Le Kenya, comme tous les autres pays, est tenu au respect du droit international. Il aurait dû, à ce titre, faciliter l’arrestation d’Omar el-Béchir, un dirigeant - cela a été dit - qui fait l’objet d’un mandat d’arrêt international émis par la CPI pour crime contre l’humanité, crimes de guerre et génocide au Darfour. Le Darfour - faut-il le rappeler? - c’est plus de 300 000 victimes innocentes.
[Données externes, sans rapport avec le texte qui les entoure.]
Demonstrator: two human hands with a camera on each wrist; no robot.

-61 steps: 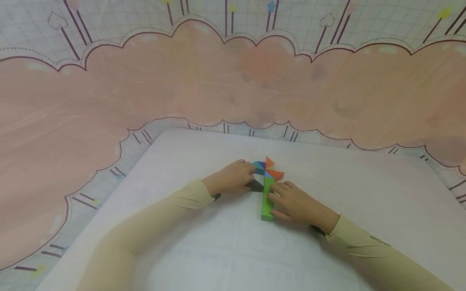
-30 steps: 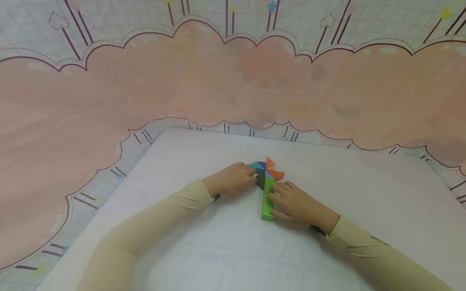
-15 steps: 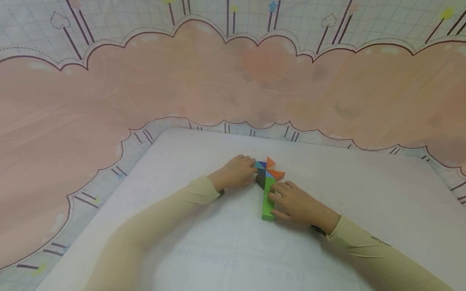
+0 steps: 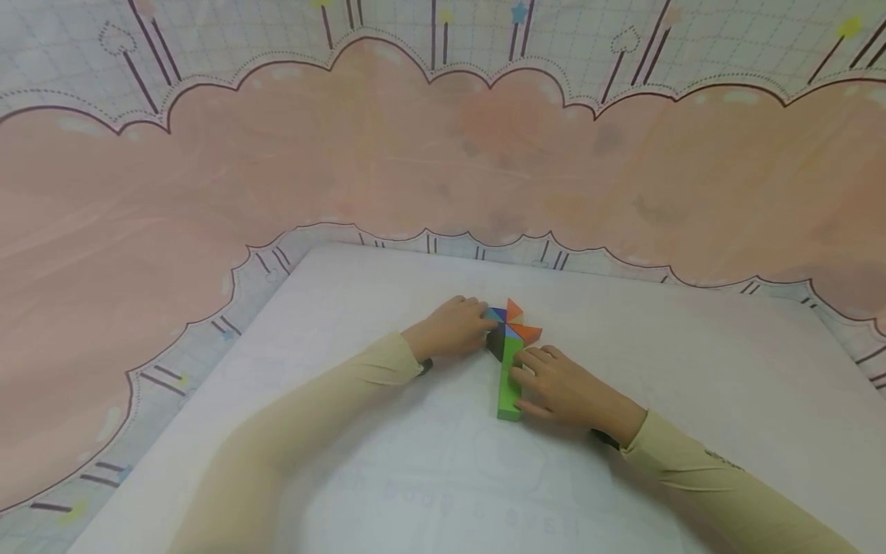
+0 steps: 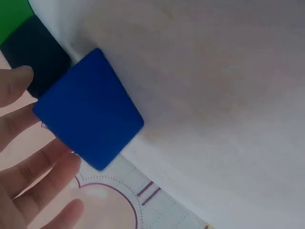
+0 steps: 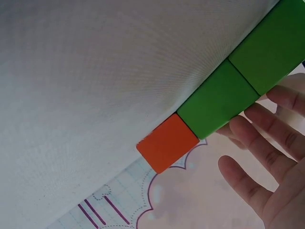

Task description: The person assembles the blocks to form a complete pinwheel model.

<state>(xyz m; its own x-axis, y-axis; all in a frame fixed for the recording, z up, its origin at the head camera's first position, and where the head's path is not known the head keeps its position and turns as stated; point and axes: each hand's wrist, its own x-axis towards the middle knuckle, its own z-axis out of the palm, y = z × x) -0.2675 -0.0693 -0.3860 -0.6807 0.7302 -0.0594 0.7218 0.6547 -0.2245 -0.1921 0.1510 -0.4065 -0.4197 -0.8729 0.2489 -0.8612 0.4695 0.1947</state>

Cela étant dit, il y a d’autres pays africains qui ont procédé exactement de la même façon avec le président soudanais: la Lybie, le Qatar, l’Arabie saoudite, pour n’en citer que quelques-uns. L’Europe doit donc avoir une seule politique, celle de la fermeté, face à la complicité de fait de l’Union africaine, qui a donné pour consigne à ses États membres de ne pas arrêter le président. Notre Parlement doit rester vigilant et appeler l’Union européenne, et en particulier Mme Ashton, à faire passer ce respect du droit international et des droits de l’homme avant toute autre considération en en faisant, bien sûr, un axe fort de l’ordre du jour du prochain sommet Union européenne/Union africaine qui se tiendra les 29 et 30 novembre en Lybie.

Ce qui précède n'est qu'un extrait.